FP-Haimbuchner an BM Hattmannsdorfer: „Strompreiskompensation ist kein Industriebonus!“
Kompensation politisch gewollter, sinnloser Klimakosten wird zu politischem Gnadenakt umgedeutet – Fokus auf wirklich energieintensive Betriebe gefordert Kompensation politisch gewollter, sinnloser Klimakosten wird zu politischem Gnadenakt umgedeutet – Fokus auf wirklich energieintensive Betriebe gefordert
Am Montag verkündete das Wirtschaftsministerium die Öffnung des Anmeldeportals für einen sogenannten „Industriestrombonus“. Dabei handelt es sich um astreinen Etikettenschwindel, kritisiert der oberösterreichische Landesparteiobmann der FPÖ Oberösterreich, Landeshauptmann-Stv. Dr. Manfred Haimbuchner: „Die ÖVP-geführte Bundesregierung und ihre Brüder und Schwestern in Brüssel haben die monetäre Bestrafung der energieintensiven Industrie im Rahmen des Green Deals gemeinsam beschlossen und sich dafür gefeiert. Jetzt, wo tatsächlich alles teurer wird und die österreichische Industrie kaum noch wettbewerbsfähig ist, wollen sie der Öffentlichkeit weismachen, dass sie großzügige Boni verteilen. Dabei ist das nur die völlig unzureichende Kompensation von politisch gewollten Kosten aus dem irrsinnigen CO2-Emissionshandel, den es in dieser Form sonst nirgends auf der Welt gibt“, so Haimbuchner. *****
Zwtl.: Budgetierung ist nicht einmal der berühmte Tropfen auf dem heißen Stein
„Das Budget reicht bei weitem nicht aus, um der Industrie wirklich zu helfen. Zudem sind neue, bürokratische Reinvestitionsverpflichtungen hinzugekommen, die nicht einmal unter der grünen Verkehrsministerin Gewessler enthalten waren“, so der stv. FPÖ-Bundesparteiobmann. Minister Hattmannsdorfer habe es schlichtweg übersehen, dass Österreichs Stromverschmutzungsfaktor von der EU ab 2026 halbiert wurde, wodurch österreichische Unternehmen trotz hoher Stromkosten bei der Kompensation im innereuropäischen Wettbewerb benachteiligt werden.

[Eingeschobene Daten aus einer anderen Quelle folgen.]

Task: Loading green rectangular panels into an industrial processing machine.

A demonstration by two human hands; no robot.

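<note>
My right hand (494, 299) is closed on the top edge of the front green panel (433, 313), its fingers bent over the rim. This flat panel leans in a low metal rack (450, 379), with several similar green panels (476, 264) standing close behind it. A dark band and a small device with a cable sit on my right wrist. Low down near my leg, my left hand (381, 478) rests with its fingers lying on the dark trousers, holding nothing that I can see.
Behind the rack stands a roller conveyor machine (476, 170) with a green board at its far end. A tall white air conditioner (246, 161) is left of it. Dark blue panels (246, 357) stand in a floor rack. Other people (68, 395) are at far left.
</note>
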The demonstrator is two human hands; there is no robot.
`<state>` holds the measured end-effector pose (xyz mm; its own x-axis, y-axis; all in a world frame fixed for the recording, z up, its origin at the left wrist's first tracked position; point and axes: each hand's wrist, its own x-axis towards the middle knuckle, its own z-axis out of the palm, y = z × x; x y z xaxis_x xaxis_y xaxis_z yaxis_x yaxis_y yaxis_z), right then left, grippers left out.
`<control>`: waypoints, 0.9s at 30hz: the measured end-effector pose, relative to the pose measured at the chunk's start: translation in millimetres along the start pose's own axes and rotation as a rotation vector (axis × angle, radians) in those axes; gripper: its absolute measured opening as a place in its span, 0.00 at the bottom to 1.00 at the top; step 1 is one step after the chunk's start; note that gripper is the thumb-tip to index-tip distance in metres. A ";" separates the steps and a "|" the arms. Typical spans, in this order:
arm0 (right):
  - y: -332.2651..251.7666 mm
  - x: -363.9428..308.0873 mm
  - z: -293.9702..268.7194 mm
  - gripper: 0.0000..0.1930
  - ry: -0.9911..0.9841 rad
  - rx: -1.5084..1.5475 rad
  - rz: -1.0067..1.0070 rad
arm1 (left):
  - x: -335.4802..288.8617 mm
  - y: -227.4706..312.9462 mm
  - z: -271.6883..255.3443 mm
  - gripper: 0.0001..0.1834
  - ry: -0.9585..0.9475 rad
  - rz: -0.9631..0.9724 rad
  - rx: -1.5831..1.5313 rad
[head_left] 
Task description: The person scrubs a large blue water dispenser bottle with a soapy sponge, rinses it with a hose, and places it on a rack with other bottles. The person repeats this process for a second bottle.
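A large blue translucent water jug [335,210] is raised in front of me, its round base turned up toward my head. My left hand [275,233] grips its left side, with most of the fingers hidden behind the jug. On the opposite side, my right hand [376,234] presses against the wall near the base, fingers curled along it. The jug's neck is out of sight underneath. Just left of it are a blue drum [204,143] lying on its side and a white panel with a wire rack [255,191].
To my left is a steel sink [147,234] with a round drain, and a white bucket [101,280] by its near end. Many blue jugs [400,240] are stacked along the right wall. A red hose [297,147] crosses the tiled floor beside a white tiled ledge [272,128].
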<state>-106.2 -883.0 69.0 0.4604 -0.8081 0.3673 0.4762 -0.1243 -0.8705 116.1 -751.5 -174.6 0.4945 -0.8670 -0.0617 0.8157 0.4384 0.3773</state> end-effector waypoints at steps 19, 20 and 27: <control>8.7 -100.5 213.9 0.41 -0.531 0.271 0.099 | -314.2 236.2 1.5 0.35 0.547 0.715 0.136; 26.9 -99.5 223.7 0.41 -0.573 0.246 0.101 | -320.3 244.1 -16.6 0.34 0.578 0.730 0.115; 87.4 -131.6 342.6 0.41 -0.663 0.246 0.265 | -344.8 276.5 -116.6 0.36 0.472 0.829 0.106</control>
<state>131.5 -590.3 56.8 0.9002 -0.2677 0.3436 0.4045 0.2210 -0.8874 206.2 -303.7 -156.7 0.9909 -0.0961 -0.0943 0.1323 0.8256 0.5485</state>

„Die gesamte Bundesregierung hat sich in Brüssel über den Tisch ziehen lassen“, bringt es Haimbuchner auf den Punkt: Trotz des relativ hohen Erneuerbaren-Anteils in Österreich lägen die heimischen Industriestrompreise über dem EU-Durchschnitt, so Haimbuchner weiter. Rasch müsse daher nun eine Aufstockung des Budgets erfolgen, die durch eine Zweckbindung der Gewinne aus dem ETS-Handel möglich sei, fordert Haimbuchner. Auch sei darauf zu achten, dass nur die wirklich energieintensiven Branchen von den Kompensationen profitieren könnten. „Eine Gießkannenförderung, die dazu führt, dass am Ende des Tages für alle Branchen zu wenig Geld da ist, bringt überhaupt nichts“, bekräftigte Haimbuchner abschließend.